_TASK STATEMENT_
Your job is to copy the data that follows exactly, every line included.

Segment Open

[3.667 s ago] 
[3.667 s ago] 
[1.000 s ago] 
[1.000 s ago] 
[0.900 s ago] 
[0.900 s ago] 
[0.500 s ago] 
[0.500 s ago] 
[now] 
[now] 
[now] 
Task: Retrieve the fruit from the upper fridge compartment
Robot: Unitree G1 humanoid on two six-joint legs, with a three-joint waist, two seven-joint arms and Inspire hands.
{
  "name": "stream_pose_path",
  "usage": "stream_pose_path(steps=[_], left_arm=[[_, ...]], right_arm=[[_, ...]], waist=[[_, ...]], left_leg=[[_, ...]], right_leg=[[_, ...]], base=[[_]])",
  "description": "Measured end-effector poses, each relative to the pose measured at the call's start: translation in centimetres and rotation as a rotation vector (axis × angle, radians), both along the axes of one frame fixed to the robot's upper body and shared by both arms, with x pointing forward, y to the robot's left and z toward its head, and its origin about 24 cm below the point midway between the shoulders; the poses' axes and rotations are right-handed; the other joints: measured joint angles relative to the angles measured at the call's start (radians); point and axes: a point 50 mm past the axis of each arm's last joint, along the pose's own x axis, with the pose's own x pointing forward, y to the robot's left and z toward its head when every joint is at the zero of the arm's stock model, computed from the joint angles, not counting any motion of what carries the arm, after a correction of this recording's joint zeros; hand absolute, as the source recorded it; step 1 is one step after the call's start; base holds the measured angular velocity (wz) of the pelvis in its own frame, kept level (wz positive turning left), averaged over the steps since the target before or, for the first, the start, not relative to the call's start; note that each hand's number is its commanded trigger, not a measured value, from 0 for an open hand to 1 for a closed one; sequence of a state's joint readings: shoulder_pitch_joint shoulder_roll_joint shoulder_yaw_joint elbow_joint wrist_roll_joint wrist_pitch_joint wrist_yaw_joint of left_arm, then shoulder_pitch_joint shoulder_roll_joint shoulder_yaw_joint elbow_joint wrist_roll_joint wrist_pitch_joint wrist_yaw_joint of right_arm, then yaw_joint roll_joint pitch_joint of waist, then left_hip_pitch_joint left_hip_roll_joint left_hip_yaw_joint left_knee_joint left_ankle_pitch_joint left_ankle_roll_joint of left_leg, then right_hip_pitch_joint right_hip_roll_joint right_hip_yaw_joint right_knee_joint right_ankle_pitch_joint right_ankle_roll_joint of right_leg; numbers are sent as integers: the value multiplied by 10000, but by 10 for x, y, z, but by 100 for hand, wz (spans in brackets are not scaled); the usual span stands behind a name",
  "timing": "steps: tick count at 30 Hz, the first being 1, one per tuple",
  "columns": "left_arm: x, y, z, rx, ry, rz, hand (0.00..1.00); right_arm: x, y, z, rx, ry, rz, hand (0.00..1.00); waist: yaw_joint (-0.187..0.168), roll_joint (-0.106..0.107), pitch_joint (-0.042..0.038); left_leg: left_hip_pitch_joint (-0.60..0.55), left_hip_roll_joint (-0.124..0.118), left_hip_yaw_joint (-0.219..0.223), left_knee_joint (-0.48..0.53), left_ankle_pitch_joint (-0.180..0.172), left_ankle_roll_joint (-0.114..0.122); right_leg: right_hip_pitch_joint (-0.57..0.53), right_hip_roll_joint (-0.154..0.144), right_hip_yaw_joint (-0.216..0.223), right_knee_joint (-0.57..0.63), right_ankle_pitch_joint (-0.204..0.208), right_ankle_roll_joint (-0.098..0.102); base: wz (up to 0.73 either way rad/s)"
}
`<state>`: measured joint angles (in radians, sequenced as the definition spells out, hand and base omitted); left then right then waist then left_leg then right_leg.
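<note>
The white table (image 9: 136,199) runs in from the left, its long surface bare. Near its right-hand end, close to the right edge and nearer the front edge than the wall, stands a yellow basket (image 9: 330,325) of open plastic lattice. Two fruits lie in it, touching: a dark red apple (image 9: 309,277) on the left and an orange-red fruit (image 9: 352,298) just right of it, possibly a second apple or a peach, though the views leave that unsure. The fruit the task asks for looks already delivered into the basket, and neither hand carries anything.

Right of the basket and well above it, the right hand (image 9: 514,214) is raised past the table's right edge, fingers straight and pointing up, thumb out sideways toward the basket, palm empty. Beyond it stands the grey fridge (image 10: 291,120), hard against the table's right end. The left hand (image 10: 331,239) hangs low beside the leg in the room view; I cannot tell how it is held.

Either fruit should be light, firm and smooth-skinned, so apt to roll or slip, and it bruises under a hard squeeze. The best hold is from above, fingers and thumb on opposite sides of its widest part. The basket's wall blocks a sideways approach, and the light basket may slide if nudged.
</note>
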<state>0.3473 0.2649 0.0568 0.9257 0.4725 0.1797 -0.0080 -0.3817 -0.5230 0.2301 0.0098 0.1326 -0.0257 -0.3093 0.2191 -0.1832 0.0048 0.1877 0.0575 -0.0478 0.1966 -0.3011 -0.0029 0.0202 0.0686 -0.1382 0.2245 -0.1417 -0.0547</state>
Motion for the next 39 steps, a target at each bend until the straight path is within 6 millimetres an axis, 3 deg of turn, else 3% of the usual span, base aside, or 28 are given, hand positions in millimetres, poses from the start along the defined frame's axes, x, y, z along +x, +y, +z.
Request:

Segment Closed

_WRITTEN RESPONSE_
[3.667 s ago] 
[3.667 s ago] 
[1.000 s ago] 
[1.000 s ago] 
[0.900 s ago] 
[0.900 s ago] 
[0.500 s ago] 
[0.500 s ago] 
[now] 
[now] 
[now] 
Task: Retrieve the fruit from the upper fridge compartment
Robot: Unitree G1 humanoid on two six-joint legs, with a three-joint waist, two seven-joint arms and Inspire hands.
{
  "name": "stream_pose_path",
  "usage": "stream_pose_path(steps=[_], left_arm=[[_, ...]], right_arm=[[_, ...]], waist=[[_, ...]], left_leg=[[_, ...]], right_leg=[[_, ...]], base=[[_]])",
  "description": "Measured end-effector poses, each relative to the pose measured at the call's start: translation in centimetres and rotation as a rotation vector (axis × angle, radians), both along the axes of one frame fixed to the robot's upper body and shared by both arms, with x pointing forward, y to the robot's left and z toward its head, and its origin about 24 cm below the point midway between the shoulders; the poses' axes and rotations are right-handed; the other joints: measured joint angles relative to the angles measured at the call's start (radians); point and axes: a point 50 mm past the axis of each arm's last joint, along the pose's own x axis, with the pose's own x pointing forward, y to the robot's left and z toward its head when every joint is at the zero of the arm's stock model, computed from the joint angles, not counting any motion of what carries the arm, after a correction of this recording's joint zeros; hand absolute, as the source recorded it; step 1 is one step after the call's start; base holds the measured angular velocity (wz) of the pelvis in its own frame, kept level (wz positive turning left), averaged over the steps since the target before or, for the first, the start, not relative to the call's start; note that each hand's number is its commanded trigger, not a measured value, from 0 for an open hand to 1 for a closed one; sequence of a state's joint readings: shoulder_pitch_joint shoulder_roll_joint shoulder_yaw_joint elbow_joint wrist_roll_joint wrist_pitch_joint wrist_yaw_joint of left_arm, then shoulder_pitch_joint shoulder_roll_joint shoulder_yaw_joint elbow_joint wrist_roll_joint wrist_pitch_joint wrist_yaw_joint of right_arm, then yaw_joint roll_joint pitch_joint of waist, then left_hip_pitch_joint left_hip_roll_joint left_hip_yaw_joint left_knee_joint left_ankle_pitch_joint left_ankle_roll_joint of left_leg, then right_hip_pitch_joint right_hip_roll_joint right_hip_yaw_joint right_knee_joint right_ankle_pitch_joint right_ankle_roll_joint of right_leg; numbers are sent as integers: the value multiplied by 10000, but by 10 for x, y, z, but by 100 for hand, wz (spans in brackets are not scaled); the usual span stands behind a name",
  "timing": "steps: tick count at 30 Hz, the first being 1, one per tuple",
  "columns": "left_arm: x, y, z, rx, ry, rz, hand (0.00..1.00); right_arm: x, y, z, rx, ry, rz, hand (0.00..1.00); waist: yaw_joint (-0.187..0.168), roll_joint (-0.106..0.107), pitch_joint (-0.042..0.038); left_leg: left_hip_pitch_joint (-0.60..0.55), left_hip_roll_joint (-0.124..0.118), left_hip_yaw_joint (-0.219..0.223), left_knee_joint (-0.48..0.53), left_ankle_pitch_joint (-0.180..0.172), left_ankle_roll_joint (-0.114..0.122); right_leg: right_hip_pitch_joint (-0.57..0.53), right_hip_roll_joint (-0.154..0.144), right_hip_yaw_joint (-0.216..0.223), right_knee_joint (-0.57..0.63), right_ankle_pitch_joint (-0.204..0.208), right_ankle_roll_joint (-0.098..0.102); base: wz (up to 0.73 either way rad/s)"
}
`<state>`: measured joint angles (in radians, sequenced as the definition spells out, hand and base omitted); left then right then waist then left_leg then right_leg.
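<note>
The white table (image 9: 136,199) runs in from the left, its long surface bare. Near its right-hand end, close to the right edge and nearer the front edge than the wall, stands a yellow basket (image 9: 330,325) of open plastic lattice. Two fruits lie in it, touching: a dark red apple (image 9: 309,277) on the left and an orange-red fruit (image 9: 352,298) just right of it, possibly a second apple or a peach, though the views leave that unsure. The fruit the task asks for looks already delivered into the basket, and neither hand carries anything.

Right of the basket and well above it, the right hand (image 9: 514,214) is raised past the table's right edge, fingers straight and pointing up, thumb out sideways toward the basket, palm empty. Beyond it stands the grey fridge (image 10: 291,120), hard against the table's right end. The left hand (image 10: 331,239) hangs low beside the leg in the room view; I cannot tell how it is held.

Either fruit should be light, firm and smooth-skinned, so apt to roll or slip, and it bruises under a hard squeeze. The best hold is from above, fingers and thumb on opposite sides of its widest part. The basket's wall blocks a sideways approach, and the light basket may slide if nudged.
</note>
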<state>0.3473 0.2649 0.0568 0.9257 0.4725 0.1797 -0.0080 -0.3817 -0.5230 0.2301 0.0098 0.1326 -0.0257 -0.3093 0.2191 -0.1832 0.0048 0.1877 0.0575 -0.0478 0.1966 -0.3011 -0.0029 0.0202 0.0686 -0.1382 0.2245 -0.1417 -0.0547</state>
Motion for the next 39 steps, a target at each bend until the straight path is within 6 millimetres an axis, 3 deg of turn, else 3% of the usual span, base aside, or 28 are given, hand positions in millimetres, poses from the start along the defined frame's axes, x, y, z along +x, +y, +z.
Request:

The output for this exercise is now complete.